Your task:
Find all lines in the records that include the word "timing", and copy them out.

Data for this exercise:
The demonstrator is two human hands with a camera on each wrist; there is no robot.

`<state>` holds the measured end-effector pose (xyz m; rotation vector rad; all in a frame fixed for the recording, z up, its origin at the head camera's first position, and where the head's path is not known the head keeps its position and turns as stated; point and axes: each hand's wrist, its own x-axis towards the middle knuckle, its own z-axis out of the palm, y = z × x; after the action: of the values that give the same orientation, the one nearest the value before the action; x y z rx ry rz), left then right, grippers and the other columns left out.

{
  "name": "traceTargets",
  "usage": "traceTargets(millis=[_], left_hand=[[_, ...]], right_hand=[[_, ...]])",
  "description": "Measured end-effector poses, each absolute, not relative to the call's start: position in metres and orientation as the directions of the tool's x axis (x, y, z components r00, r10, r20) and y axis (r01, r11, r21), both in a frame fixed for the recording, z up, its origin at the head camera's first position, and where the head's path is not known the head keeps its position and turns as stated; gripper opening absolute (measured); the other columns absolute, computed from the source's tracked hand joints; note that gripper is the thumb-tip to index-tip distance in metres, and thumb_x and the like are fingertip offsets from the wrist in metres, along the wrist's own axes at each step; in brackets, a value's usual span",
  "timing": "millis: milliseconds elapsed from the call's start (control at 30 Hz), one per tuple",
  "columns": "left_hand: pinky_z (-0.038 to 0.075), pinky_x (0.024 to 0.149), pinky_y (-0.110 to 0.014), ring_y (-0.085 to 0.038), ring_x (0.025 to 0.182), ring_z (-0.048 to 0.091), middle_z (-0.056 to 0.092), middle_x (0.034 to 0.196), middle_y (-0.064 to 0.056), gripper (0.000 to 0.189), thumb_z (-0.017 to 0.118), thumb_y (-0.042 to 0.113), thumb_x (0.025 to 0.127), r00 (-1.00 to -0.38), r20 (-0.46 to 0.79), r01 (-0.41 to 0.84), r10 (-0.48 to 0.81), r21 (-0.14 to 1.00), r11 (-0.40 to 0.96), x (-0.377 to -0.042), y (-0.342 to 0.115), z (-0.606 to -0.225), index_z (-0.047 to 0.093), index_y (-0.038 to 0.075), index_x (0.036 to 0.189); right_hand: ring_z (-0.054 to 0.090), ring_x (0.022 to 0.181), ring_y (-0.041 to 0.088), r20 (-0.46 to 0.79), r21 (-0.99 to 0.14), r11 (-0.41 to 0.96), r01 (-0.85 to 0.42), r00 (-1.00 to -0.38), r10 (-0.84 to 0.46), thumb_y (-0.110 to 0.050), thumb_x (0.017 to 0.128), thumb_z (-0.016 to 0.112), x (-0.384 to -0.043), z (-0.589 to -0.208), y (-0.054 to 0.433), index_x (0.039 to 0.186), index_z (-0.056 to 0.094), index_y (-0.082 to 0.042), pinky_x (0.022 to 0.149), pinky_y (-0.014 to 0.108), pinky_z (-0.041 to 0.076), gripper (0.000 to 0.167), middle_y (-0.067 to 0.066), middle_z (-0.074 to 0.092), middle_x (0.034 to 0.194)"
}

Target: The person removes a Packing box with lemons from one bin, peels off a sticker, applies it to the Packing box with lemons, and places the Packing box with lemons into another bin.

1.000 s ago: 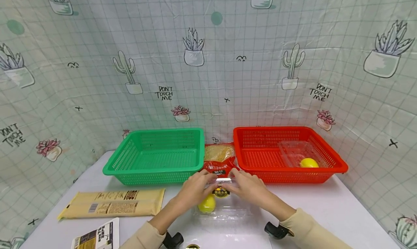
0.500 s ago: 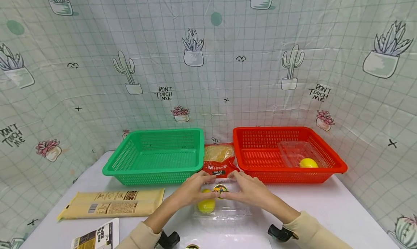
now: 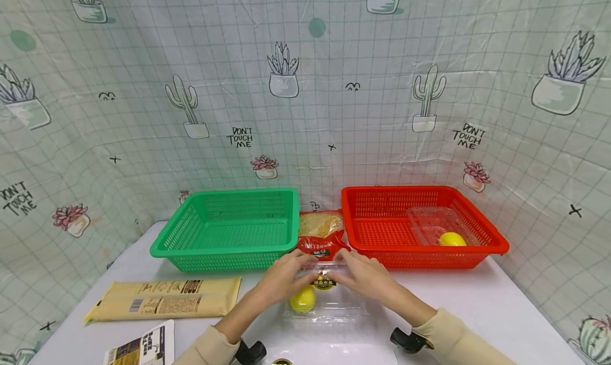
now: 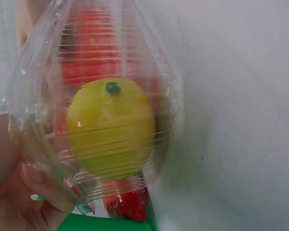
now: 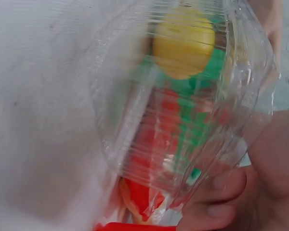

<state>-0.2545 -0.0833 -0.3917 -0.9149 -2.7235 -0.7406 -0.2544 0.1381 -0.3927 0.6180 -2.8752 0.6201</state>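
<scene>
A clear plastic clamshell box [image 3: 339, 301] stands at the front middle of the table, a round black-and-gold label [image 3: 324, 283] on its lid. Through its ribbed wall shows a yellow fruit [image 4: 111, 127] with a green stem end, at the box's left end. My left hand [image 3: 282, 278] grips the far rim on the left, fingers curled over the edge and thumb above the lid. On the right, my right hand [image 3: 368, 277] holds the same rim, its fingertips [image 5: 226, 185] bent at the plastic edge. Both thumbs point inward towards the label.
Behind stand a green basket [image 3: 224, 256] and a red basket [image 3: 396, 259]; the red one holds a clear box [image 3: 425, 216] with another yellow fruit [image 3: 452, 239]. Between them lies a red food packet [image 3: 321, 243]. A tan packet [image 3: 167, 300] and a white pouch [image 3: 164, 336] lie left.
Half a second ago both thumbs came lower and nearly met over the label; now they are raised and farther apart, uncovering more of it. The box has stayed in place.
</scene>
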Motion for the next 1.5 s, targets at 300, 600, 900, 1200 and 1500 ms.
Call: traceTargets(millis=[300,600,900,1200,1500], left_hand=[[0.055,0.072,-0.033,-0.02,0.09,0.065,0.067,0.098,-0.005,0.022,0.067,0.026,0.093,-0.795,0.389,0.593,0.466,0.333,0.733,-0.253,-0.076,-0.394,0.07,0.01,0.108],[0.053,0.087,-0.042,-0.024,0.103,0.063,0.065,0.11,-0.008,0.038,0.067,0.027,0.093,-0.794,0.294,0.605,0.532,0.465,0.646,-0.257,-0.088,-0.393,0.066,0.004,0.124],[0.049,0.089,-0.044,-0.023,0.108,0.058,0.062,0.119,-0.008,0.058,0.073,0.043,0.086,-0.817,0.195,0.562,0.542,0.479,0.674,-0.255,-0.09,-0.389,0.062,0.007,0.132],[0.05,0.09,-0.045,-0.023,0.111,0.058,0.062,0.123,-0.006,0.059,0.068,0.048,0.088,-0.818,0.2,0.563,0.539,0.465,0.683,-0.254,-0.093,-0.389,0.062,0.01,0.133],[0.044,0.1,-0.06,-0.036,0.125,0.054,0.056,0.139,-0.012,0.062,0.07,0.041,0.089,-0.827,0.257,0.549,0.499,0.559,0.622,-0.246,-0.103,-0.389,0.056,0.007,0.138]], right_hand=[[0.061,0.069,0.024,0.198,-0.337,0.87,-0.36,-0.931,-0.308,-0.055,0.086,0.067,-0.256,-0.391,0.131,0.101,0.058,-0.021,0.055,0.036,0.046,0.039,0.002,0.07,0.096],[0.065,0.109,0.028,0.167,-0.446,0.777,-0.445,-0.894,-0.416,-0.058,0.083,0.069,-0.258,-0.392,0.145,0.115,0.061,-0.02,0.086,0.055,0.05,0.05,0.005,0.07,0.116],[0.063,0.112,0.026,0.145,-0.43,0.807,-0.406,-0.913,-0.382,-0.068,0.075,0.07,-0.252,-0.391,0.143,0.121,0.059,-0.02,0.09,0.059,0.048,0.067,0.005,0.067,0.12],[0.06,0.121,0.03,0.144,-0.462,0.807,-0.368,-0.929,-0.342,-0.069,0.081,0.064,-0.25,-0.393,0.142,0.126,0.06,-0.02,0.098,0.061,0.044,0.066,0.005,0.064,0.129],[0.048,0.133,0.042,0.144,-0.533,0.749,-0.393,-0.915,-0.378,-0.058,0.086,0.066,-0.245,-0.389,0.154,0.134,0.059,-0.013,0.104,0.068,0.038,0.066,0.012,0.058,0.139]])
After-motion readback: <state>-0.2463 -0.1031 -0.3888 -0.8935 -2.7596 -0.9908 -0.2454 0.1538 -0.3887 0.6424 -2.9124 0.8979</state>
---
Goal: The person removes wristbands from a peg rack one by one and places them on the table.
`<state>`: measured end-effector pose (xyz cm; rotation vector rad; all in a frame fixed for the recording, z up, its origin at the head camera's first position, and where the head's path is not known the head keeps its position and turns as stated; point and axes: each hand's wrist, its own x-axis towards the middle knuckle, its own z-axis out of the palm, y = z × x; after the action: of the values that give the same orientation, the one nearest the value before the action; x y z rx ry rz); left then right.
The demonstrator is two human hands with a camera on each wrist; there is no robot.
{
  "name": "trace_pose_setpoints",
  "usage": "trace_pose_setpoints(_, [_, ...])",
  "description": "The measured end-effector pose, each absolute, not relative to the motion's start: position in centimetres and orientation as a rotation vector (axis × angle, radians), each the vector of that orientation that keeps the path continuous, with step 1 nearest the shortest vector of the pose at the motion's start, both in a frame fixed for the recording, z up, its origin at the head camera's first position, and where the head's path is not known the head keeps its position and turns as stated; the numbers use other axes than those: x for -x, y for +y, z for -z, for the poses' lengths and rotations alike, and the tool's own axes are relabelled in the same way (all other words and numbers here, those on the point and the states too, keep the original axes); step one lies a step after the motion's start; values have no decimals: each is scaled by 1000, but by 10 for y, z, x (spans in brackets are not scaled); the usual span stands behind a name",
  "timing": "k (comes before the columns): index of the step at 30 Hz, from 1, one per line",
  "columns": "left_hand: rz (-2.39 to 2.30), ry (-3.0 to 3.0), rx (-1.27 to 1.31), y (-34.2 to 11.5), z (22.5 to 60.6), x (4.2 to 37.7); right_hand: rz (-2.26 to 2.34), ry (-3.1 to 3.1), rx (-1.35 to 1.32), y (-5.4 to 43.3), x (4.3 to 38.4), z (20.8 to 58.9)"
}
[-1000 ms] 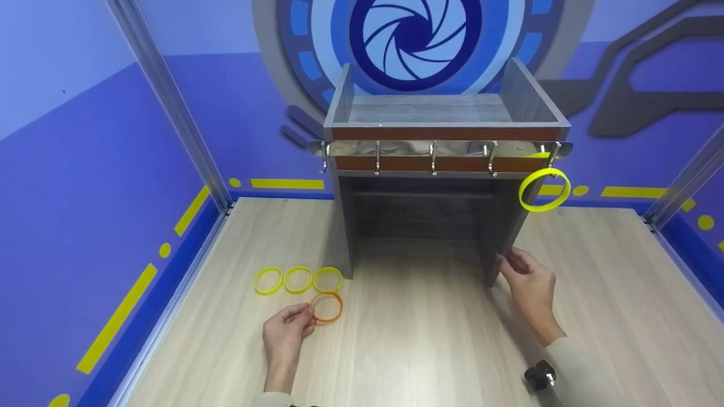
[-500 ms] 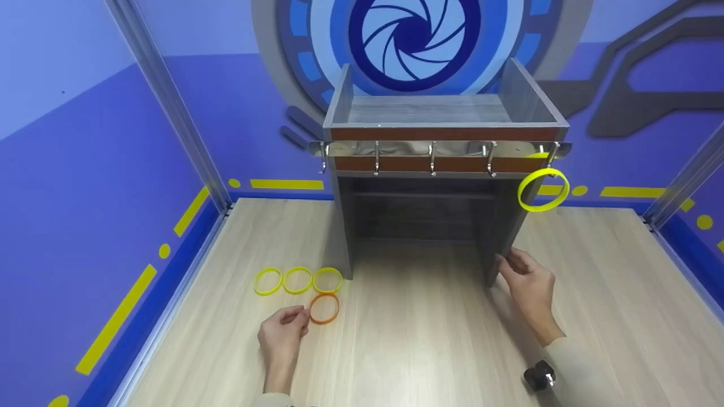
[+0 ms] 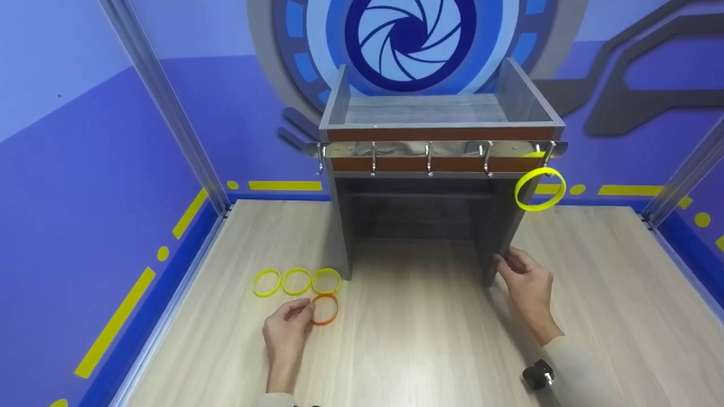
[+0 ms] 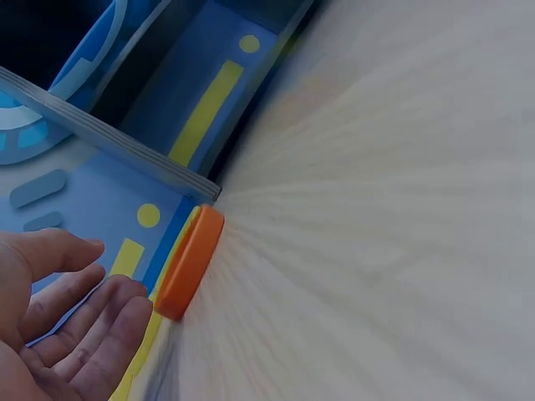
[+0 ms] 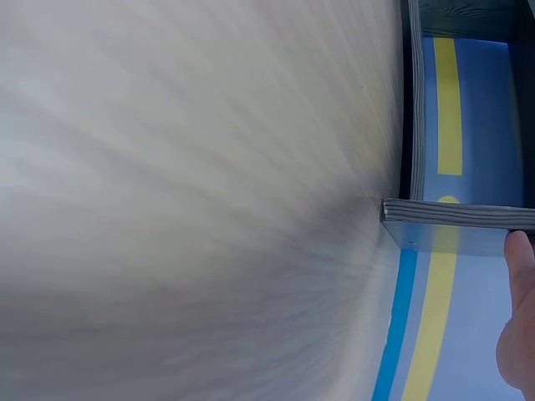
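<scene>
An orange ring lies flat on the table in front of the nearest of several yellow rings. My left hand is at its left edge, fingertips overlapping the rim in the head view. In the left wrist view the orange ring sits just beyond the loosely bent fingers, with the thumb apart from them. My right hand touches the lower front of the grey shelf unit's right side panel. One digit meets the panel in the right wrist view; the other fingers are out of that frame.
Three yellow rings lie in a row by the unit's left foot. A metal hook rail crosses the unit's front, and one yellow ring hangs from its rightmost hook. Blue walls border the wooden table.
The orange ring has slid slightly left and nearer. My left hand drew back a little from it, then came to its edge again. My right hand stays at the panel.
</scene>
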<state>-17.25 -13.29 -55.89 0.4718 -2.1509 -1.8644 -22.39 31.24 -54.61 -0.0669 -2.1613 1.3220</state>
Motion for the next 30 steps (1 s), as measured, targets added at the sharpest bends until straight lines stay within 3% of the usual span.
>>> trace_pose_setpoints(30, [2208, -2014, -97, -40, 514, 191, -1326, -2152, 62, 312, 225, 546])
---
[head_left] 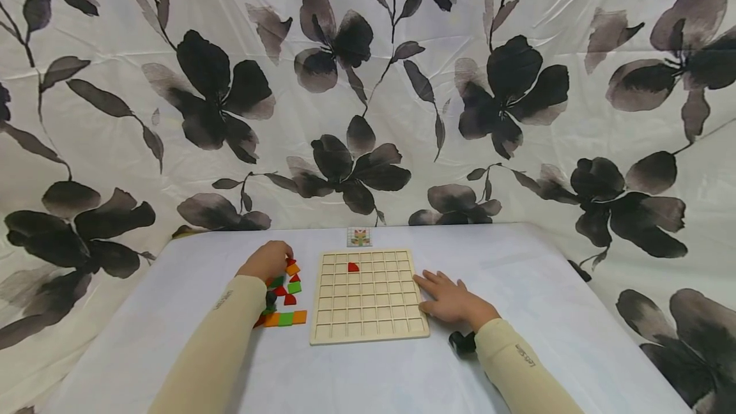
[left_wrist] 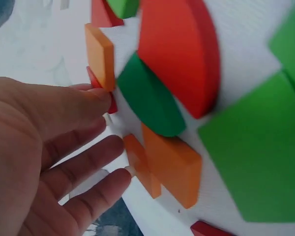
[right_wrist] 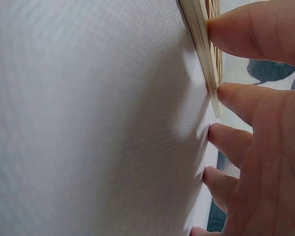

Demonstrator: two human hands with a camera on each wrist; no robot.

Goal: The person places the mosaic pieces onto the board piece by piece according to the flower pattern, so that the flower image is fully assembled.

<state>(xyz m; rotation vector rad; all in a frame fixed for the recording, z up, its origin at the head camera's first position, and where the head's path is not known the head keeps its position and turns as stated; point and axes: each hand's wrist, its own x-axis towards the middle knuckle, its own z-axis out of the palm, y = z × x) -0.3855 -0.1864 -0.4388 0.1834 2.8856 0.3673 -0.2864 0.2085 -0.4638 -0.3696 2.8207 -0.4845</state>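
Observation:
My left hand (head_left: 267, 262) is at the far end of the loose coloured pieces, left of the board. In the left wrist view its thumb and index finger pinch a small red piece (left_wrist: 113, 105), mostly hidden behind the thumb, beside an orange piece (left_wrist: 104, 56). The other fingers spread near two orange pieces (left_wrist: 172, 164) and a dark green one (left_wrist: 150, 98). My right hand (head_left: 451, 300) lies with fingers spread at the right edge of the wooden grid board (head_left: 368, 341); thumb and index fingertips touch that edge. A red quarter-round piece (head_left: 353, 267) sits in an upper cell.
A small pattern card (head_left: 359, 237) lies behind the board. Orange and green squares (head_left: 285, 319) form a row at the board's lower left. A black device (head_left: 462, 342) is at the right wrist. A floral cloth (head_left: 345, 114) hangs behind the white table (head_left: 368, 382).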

Task output:
  "timing": "millis: milliseconds elapsed from the call's start (control at 30 Hz), one per tuple",
  "timing": "k (comes before the columns): index of the step at 30 Hz, from 1, one per line",

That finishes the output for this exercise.